Она отложила мысль об архиве. Повернулась и твёрдыми шагами пошла обратно, к лестнице, что вела наверх. Она не была героиней. Она была прагматиком. И сейчас самый практичный поступок – это разобраться в ситуации, пока она не коснулась её лично.
Глава 6
Вечерний полумрак наполнял келью. Рин сидела на краю своей кровати, бесцельно проводя пальцем по шершавой поверхности одеяла. Образ испуганного парня из Свинца, его дрожащие руки и слова о пропавшем друге не выходили из головы. Она не знала ни Токо, ни Троя, но сам факт его исчезновения оставил неприятный, тяжёлый осадок.
Курата, развалившись на своей кровати, с видимым усилием вникала в сложный чертёж, ворча что-то под нос о «бестолковых академиках».
– Ты чего притихла? – не отрываясь от свитка, бросила она.
Рин вздохнула. Сказать было страшно – боялась показаться паникёршей. Но молчать стало невыносимо.
– Ко мне сегодня подошёл парень… из Свинца, – начала она неуверенно. – Какой-то Токо. Утверждает, что его друг, Трой, пропал. Три дня назад. Вещи все на месте. Надзиратель говорит – «сбежал», и всё.

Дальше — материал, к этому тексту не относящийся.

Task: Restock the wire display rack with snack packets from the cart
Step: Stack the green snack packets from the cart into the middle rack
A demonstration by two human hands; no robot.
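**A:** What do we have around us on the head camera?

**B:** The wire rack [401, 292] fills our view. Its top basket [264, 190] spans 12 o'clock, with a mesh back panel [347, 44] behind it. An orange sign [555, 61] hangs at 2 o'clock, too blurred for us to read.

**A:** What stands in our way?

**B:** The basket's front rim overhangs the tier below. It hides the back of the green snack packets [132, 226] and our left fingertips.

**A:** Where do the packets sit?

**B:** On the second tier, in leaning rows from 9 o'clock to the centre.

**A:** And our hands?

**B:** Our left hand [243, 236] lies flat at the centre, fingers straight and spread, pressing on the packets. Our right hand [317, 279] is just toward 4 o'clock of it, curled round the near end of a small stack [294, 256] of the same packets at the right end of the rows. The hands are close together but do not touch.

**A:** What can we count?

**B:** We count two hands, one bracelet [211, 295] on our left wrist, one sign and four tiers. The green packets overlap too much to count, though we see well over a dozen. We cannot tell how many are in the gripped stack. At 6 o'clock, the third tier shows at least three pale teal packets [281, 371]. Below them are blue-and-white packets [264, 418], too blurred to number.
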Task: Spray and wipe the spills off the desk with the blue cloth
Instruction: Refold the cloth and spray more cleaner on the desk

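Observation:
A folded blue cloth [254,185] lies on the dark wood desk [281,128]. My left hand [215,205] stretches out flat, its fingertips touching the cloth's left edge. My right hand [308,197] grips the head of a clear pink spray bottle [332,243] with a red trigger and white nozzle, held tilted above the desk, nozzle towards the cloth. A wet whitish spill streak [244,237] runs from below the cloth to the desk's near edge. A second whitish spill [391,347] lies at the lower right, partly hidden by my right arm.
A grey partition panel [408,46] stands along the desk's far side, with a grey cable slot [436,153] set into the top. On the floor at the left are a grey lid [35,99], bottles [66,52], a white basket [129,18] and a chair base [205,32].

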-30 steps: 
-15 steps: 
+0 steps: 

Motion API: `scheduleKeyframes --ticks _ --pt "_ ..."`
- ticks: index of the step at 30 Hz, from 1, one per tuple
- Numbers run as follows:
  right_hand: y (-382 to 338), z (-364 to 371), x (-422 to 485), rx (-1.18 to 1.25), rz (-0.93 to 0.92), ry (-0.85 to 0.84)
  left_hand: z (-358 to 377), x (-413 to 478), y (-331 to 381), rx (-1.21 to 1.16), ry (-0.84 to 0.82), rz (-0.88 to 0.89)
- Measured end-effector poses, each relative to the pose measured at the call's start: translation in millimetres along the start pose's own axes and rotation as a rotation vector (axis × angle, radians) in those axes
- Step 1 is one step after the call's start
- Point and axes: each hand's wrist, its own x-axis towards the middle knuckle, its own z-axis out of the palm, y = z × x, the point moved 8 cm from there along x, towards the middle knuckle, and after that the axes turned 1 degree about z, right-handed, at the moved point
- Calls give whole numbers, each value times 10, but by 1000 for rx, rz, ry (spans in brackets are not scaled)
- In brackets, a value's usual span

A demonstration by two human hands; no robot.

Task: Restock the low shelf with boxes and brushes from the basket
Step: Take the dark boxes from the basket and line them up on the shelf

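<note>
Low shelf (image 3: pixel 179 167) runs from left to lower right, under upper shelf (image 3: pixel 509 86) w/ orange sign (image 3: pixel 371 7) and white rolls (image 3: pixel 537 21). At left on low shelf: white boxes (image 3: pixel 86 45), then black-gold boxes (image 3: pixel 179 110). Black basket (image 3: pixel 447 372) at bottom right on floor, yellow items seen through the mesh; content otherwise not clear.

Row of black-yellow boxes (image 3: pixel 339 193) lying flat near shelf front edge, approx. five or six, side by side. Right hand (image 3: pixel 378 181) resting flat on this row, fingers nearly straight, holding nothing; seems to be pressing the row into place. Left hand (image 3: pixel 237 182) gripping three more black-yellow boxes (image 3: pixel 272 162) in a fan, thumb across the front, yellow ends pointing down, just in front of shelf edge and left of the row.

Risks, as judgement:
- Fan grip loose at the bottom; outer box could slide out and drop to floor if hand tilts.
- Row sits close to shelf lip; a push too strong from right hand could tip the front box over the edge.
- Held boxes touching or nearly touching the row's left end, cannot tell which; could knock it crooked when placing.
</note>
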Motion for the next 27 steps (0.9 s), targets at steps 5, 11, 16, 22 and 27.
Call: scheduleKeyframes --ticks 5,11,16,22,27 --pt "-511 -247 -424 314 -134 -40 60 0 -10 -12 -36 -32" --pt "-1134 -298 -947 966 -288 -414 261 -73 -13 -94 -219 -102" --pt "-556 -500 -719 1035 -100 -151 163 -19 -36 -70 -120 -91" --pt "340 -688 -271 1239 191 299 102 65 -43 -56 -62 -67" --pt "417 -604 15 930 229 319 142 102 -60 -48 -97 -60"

Курата медленно опустила свиток. На её лице читалось не интерес, а лёгкое раздражение.
– Рин, – вздохнула она с оттенком снисхождения. – Они все «пропадают». Кто-то не выдерживает и сбегает. Кто-то напивается в городе и потом валяется в канавах. Свинец – это фильтр. Слабых отсеивают. Это печально, но нормально.
– Я понимаю, но… – Рин искала слова. – Этот Токо… он был не просто напуган. Он был в ужасе. И эта история с вещами… У меня просто плохое предчувствие. Вдруг он не сбежал? Вдруг с ним что-то случилось?
– И что? – Курата подняла бровь. – Ты его даже не знала. Он никто. Безродный провинциал. Надзиратель, скорее всего, прав. Просто ещё один не справился.
Её слова были жестокими, но произнесёнными с такой обыденной уверенностью, что Рин на мгновение усомнилась. Может, она и правда преувеличивает?
– Может, и так, – уступила она. – Но что если нет? Мы живём с ними в одном здании. Просто… не могла бы ты просто взглянуть? Твоё слово здесь значит больше моего. Если там и правда ничего нет – я успокоюсь.
Курата замерла, изучая её. Снисходительность понемногу уступала место скучающему любопытству. Рутинное перебирание свитков было смертельно скучным. Небольшой детектив – уже развлечение.
– Ладно, ладно, – сдалась она, откладывая чертёж. – Хватит на меня смотреть этими своими щенячьими глазами. Убедила. Завтра глянем. Но только чтобы ты успокоилась, поняла?
Рин кивнула, чувствуя облегчение.
***
На следующее утро, после обязательной работы, они направились в другой конец общего общежития первокурсников. Курата шла впереди с видом человека, выполняющего обременительную повинность. Рин следовала за ней, нервно теребя край плаща.
Коридор ничем не отличался от их собственного. У нужной двери с номером «27» стоял тот самый надзиратель – тощий, с недовольным лицом.
– Келья опечатана, – буркнул он, не глядя на них. – Готовится для нового студента.
– Снять печать, – потребовала Курата, остановившись. Её тон был ровным, но полным скуки.
Надзиратель медленно поднял на неё глаза.